**Exercise prompt**
Go through the records below line by line and report how many lines include "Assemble", giving the number only.

**Data provided**
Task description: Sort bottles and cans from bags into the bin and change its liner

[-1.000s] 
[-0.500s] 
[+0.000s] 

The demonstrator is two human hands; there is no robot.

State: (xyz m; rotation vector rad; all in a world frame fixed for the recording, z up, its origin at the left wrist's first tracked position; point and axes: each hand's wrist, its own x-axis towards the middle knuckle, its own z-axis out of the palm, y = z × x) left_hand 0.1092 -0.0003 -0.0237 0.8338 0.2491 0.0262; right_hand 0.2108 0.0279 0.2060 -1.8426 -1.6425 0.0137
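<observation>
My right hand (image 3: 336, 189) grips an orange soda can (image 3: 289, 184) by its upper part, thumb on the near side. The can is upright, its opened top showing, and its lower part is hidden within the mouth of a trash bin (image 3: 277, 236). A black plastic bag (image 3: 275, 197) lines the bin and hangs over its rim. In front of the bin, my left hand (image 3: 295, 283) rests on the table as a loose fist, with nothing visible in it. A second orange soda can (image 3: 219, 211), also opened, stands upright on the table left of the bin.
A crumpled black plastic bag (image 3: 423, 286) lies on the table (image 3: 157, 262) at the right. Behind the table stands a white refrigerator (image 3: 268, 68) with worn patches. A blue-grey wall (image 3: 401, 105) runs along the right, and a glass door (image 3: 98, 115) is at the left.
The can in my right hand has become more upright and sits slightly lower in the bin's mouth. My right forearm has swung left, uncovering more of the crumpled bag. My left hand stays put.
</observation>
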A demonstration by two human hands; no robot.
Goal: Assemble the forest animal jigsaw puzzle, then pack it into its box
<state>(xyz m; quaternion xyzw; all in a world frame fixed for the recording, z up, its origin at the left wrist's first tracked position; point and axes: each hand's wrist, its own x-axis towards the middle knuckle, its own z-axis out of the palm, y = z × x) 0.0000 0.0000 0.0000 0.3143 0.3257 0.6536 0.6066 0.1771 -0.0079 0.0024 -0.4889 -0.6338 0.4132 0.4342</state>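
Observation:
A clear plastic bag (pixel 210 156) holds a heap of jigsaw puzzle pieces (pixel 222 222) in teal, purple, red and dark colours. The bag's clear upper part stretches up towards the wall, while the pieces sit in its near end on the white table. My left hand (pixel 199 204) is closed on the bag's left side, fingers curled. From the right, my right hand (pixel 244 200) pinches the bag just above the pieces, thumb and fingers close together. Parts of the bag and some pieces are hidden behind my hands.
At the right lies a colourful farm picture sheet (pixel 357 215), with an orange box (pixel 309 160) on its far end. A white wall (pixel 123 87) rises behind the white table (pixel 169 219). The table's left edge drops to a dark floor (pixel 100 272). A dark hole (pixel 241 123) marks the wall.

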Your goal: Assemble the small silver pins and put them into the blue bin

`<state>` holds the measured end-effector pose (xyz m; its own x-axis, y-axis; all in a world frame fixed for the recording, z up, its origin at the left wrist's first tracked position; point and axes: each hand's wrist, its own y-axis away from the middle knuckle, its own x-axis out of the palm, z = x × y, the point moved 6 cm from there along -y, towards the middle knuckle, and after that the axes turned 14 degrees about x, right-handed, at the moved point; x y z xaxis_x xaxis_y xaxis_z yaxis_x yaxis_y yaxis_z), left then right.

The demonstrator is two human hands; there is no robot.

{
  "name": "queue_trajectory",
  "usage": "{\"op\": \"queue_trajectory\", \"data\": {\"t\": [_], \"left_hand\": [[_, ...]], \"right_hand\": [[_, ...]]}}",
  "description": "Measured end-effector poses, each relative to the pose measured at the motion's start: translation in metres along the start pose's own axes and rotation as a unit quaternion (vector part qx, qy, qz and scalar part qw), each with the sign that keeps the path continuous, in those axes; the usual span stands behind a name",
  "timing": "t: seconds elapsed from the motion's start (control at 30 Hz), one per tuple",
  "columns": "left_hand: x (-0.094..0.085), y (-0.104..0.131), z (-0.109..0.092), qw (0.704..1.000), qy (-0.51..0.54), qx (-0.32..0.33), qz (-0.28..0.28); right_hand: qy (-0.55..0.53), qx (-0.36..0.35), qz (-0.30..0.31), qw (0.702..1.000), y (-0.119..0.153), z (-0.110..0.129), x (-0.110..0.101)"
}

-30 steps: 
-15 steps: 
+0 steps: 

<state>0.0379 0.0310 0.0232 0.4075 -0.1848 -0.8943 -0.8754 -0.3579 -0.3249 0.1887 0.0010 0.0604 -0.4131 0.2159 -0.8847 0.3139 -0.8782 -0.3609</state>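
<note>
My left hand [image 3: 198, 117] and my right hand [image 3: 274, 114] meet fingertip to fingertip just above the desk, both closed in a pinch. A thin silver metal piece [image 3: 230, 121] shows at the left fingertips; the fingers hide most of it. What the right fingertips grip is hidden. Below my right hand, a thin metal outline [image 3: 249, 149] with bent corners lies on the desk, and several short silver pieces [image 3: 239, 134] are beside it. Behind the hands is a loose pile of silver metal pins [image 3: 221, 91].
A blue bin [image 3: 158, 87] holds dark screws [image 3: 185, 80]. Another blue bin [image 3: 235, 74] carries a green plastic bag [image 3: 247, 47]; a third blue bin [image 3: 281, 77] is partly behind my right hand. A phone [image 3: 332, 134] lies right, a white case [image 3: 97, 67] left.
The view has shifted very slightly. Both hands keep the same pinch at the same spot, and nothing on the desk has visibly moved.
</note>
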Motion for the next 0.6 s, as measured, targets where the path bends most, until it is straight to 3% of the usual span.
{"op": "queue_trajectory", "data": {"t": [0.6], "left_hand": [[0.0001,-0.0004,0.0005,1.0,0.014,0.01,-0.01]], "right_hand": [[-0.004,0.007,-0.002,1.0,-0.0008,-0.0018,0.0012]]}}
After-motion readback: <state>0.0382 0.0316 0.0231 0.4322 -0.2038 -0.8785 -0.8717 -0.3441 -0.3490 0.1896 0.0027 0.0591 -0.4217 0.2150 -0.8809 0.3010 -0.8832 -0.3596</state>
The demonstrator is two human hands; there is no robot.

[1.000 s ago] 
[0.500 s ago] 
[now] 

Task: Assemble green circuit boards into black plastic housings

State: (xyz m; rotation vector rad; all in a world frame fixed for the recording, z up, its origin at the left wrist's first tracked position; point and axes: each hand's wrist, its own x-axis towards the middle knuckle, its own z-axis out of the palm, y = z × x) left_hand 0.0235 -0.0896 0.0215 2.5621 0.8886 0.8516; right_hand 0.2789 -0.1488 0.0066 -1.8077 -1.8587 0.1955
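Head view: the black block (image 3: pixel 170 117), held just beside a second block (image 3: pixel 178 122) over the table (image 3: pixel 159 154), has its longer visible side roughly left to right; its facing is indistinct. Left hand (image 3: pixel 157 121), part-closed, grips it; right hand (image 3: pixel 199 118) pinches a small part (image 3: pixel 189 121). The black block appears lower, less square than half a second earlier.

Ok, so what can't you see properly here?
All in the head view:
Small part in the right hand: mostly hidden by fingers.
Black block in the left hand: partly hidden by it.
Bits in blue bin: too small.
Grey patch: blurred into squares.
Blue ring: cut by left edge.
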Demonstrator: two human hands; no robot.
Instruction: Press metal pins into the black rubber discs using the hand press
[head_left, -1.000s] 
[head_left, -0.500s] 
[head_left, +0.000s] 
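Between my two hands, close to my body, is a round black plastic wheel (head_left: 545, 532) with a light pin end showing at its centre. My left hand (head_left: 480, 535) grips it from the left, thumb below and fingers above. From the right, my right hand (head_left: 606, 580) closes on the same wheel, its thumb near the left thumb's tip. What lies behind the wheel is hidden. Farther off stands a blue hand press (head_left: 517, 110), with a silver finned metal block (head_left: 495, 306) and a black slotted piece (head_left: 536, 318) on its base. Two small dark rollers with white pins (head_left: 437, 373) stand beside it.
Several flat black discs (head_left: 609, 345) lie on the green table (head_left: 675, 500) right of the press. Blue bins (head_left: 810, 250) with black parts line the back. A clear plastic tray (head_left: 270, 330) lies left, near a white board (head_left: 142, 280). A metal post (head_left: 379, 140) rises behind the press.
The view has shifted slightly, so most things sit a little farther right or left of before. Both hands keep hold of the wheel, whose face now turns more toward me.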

**The completed task**
3